Mari Paz, de 67 años, habla de lo que significa ser mujer, ayer y hoy. “En los años que yo me crié, ¿qué se nos exigía? Mi madre lo que quería era que aprendiera de todo, como coser, bordar, limpiar la casa, planchar, lavar, la cocina… una cosa que se exigía mucho en mi casa era la educación. El saber comportarse. También no sé si te exigían, o mejor, te decían, que cuando fueses novia te dieras a respetar y cuando fueses esposa te comportaras como tal, respetando al marido y hasta puedo decir que hacíamos siempre o casi siempre lo que él quería”. Y agrega: “Antes una madre te podía llegar a decir: un mal marido por la puerta te entre. Como para que no estés sola, porque el marido es el que gana dinero”.

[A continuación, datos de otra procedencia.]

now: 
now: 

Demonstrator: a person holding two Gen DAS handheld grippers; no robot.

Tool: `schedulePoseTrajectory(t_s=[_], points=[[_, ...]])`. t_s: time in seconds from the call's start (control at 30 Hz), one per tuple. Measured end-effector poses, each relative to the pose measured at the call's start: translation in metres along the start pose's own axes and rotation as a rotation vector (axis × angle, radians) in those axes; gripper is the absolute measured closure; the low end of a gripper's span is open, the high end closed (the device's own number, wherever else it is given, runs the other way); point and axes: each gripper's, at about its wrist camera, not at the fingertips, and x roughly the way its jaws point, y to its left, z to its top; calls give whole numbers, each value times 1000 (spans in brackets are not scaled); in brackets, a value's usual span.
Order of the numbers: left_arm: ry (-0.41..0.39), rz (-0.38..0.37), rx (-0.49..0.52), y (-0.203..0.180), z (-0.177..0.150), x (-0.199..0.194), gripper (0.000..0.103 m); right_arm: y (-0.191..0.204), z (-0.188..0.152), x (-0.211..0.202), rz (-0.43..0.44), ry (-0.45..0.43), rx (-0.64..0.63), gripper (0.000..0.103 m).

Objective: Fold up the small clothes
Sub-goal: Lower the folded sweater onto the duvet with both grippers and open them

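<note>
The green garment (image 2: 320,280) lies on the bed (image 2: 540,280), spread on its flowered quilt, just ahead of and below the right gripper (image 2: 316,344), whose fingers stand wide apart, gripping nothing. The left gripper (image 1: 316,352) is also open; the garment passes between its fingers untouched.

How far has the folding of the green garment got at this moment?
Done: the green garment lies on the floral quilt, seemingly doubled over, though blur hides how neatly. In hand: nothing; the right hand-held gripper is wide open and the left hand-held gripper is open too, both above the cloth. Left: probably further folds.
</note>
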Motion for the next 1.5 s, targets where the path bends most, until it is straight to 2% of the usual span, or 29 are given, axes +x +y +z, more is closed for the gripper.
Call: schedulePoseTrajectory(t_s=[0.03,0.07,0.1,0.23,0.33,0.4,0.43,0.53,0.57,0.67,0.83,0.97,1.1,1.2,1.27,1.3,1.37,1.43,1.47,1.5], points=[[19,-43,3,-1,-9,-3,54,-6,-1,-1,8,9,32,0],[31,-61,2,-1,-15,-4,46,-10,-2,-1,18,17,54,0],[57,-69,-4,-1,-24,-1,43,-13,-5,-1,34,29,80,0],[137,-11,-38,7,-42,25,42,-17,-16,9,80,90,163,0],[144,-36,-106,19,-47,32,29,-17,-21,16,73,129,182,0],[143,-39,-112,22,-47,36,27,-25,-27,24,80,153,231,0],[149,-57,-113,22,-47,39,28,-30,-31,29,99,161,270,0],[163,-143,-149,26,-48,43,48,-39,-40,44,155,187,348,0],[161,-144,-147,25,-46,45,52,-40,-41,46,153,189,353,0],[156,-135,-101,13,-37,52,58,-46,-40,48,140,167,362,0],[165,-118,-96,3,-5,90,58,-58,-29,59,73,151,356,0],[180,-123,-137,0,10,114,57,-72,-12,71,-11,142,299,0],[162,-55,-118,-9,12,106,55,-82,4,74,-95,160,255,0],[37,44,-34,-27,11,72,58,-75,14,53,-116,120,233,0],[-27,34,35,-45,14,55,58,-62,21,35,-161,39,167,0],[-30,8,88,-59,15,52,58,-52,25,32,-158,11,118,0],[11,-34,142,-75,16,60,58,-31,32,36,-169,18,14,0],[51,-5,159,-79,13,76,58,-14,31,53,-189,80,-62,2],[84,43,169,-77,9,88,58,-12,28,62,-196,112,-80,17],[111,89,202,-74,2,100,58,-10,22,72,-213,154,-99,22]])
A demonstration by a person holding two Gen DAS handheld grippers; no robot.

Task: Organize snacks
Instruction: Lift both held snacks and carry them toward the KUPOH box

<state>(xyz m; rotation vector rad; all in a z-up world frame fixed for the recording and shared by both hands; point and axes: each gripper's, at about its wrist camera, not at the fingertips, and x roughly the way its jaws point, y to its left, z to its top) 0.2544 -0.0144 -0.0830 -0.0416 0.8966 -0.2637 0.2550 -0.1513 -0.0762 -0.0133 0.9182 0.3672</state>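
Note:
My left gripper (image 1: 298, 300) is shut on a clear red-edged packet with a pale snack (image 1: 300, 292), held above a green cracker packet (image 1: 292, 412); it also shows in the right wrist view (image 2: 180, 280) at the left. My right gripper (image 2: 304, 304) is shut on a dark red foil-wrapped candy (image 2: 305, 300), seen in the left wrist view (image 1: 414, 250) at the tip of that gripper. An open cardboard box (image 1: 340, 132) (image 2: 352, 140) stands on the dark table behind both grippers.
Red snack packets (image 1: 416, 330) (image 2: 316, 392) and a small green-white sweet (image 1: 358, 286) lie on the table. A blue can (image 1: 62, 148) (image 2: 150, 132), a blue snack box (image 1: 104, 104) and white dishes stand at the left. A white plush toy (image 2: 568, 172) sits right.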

Engracia, María, Mari Paz, pero también Francisca, Rafaela, Ana, Amalia, Rosa y Jerónima aportan sus testimonios para conseguir así que “la memoria histórica que vuela pendiente sobre nosotras, deseando ser visibilizada y (re)conocida”, salga a la luz, como expone la asociación Sembradoras de Salud, cuyo proyecto incluye la realización de encuentros en institutos y colegios de adultos —como los IES Isabel de Hungría, Vega de Guadalete, Seritium, Andrés Benítez, los CEPER el Aljibe y Trece Rosas, y el centro cultural El Torno— y la elaboración de una revista que recoge los testimonios, dibujos, fotos y relatos de las mujeres entrevistadas, un trabajo que quedará para la posteridad.